Outlook and Implications
The Russia-Belarus stand-off is a result of mixing energy commerce with politics. Lukashenka has never made a secret of his readiness to sell his political loyalty for cheap energy. The Russian government has weakened its bargaining position with Belarus when asking it pay world market prices by cutting a political deal with neighbouring Ukraine, which now receives cheap gas for extending the Black Sea naval base lease for the Russian navy until 2043. Belarusian state coffers lack the financial means to afford the rising Russian gas prices. This is mostly due to Lukashenka's government's failure to reform the country's economy, which remains largely Soviet in its structure and management.
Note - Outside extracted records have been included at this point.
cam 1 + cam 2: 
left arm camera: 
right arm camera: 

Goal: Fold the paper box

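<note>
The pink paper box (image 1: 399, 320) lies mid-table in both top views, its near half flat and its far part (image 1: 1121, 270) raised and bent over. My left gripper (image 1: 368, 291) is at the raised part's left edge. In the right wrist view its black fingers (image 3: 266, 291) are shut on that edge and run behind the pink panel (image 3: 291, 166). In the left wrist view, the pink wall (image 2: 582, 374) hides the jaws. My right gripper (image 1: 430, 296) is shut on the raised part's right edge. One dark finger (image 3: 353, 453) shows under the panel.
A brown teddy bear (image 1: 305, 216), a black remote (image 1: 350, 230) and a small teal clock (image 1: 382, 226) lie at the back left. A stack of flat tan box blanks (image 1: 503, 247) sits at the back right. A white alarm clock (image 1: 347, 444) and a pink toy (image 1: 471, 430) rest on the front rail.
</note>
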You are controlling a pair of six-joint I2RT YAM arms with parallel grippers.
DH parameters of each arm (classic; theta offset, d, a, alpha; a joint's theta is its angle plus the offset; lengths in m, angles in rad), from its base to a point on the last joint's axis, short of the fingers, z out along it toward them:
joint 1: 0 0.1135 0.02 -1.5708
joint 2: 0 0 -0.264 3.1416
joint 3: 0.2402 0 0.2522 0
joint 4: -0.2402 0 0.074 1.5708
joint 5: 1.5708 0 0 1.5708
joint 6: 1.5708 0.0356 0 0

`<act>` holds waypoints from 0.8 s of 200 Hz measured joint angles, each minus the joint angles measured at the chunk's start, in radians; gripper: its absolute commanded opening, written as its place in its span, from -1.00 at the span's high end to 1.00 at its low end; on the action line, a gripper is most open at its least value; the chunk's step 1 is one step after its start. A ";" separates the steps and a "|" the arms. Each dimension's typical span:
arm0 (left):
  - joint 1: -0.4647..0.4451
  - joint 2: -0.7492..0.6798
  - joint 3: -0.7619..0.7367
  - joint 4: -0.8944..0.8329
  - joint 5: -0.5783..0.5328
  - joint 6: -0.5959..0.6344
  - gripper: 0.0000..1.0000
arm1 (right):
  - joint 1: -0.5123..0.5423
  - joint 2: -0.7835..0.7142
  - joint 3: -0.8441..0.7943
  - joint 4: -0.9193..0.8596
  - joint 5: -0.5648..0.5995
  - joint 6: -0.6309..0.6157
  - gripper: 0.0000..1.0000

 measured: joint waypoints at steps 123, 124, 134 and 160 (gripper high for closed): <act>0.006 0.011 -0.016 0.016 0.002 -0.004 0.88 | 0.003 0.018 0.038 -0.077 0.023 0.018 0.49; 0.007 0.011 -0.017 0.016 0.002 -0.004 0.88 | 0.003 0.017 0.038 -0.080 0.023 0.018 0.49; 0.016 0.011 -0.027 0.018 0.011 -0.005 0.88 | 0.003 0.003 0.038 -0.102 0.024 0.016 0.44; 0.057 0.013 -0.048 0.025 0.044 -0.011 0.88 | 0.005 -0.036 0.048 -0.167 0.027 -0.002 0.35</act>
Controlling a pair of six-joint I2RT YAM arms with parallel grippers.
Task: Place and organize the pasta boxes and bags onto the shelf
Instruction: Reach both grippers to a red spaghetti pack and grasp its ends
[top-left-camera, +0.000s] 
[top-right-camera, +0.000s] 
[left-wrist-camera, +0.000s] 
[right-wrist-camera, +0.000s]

Lukashenka needs cheap energy to run the uncompetitive economy, hence his fervent determination to get the utmost from Russia. Lukashenka however has learned that maintaining his political independence and occasional loud spats with the Kremlin have so far helped him to get favourable deals for his country and his regime. Ultimately, once Russia gives more financial concessions to Belarus it can expect not only Belarus's prompt return to the Customs Union but also the relaunch of a ten–year-old project of creating a unified Belarusian-Russian state with one currency. However, the Russian government is also aware that Lukashenka's moves are constrained by the fact that he remains an authoritarian leader. Ultimately Lukashenka needs Russia as his flirtation with the West stops when the latter makes demands for democratic openings, something that Lukashenka is not ready for. Against this background, the Belarus-Russia gas row is likely to end with a new deal which will promptly return Lukashenka to the realm of Russian influence.
The gas row will most likely tarnish Russia's image as a reliable energy exporter that can resolve disputes with its neighbours prompting the Kremlin to make more aggressive pursuit of alternative energy export avenues.